> _Work task_: Return the whole listing exactly as it stands.

------ Information shown ------

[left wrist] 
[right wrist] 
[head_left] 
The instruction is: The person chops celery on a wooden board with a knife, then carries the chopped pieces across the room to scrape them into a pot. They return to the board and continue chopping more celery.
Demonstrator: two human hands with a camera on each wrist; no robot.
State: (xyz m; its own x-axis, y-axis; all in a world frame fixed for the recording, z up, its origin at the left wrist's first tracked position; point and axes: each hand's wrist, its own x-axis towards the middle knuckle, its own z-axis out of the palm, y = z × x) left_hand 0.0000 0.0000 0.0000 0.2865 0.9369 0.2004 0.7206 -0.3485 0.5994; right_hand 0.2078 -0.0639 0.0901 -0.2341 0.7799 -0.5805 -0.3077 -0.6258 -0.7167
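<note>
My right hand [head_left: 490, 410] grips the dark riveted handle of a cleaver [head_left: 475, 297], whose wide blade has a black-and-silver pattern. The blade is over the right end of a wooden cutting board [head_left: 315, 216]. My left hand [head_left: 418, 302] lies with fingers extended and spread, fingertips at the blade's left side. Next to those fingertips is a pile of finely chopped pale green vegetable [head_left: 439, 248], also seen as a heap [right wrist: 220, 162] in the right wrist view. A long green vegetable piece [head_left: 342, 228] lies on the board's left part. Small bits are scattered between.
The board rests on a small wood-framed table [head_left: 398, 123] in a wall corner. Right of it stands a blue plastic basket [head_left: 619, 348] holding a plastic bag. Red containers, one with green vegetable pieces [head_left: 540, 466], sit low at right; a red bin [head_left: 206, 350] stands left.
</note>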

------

> _Solution to the problem_:
[left wrist] 
[right wrist] 
[head_left] 
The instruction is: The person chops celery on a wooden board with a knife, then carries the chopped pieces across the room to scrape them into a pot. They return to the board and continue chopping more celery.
Demonstrator: two human hands with a camera on each wrist; no robot.
State: (xyz m; its own x-axis, y-axis; all in a world frame fixed for the recording, z up, its origin at the left wrist's first tracked position; point and axes: each hand's wrist, its own x-axis towards the middle knuckle, its own z-axis out of the palm, y = z × x) left_hand 0.0000 0.0000 0.0000 0.2865 0.9369 0.2004 0.7206 -0.3485 0.5994; right_hand 0.2078 -0.0639 0.0901 -0.2341 0.7799 -0.5805 -0.3077 -0.6258 -0.7167
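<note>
My right hand [head_left: 490, 410] grips the dark riveted handle of a cleaver [head_left: 475, 297], whose wide blade has a black-and-silver pattern. The blade is over the right end of a wooden cutting board [head_left: 315, 216]. My left hand [head_left: 418, 302] lies with fingers extended and spread, fingertips at the blade's left side. Next to those fingertips is a pile of finely chopped pale green vegetable [head_left: 439, 248], also seen as a heap [right wrist: 220, 162] in the right wrist view. A long green vegetable piece [head_left: 342, 228] lies on the board's left part. Small bits are scattered between.
The board rests on a small wood-framed table [head_left: 398, 123] in a wall corner. Right of it stands a blue plastic basket [head_left: 619, 348] holding a plastic bag. Red containers, one with green vegetable pieces [head_left: 540, 466], sit low at right; a red bin [head_left: 206, 350] stands left.
</note>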

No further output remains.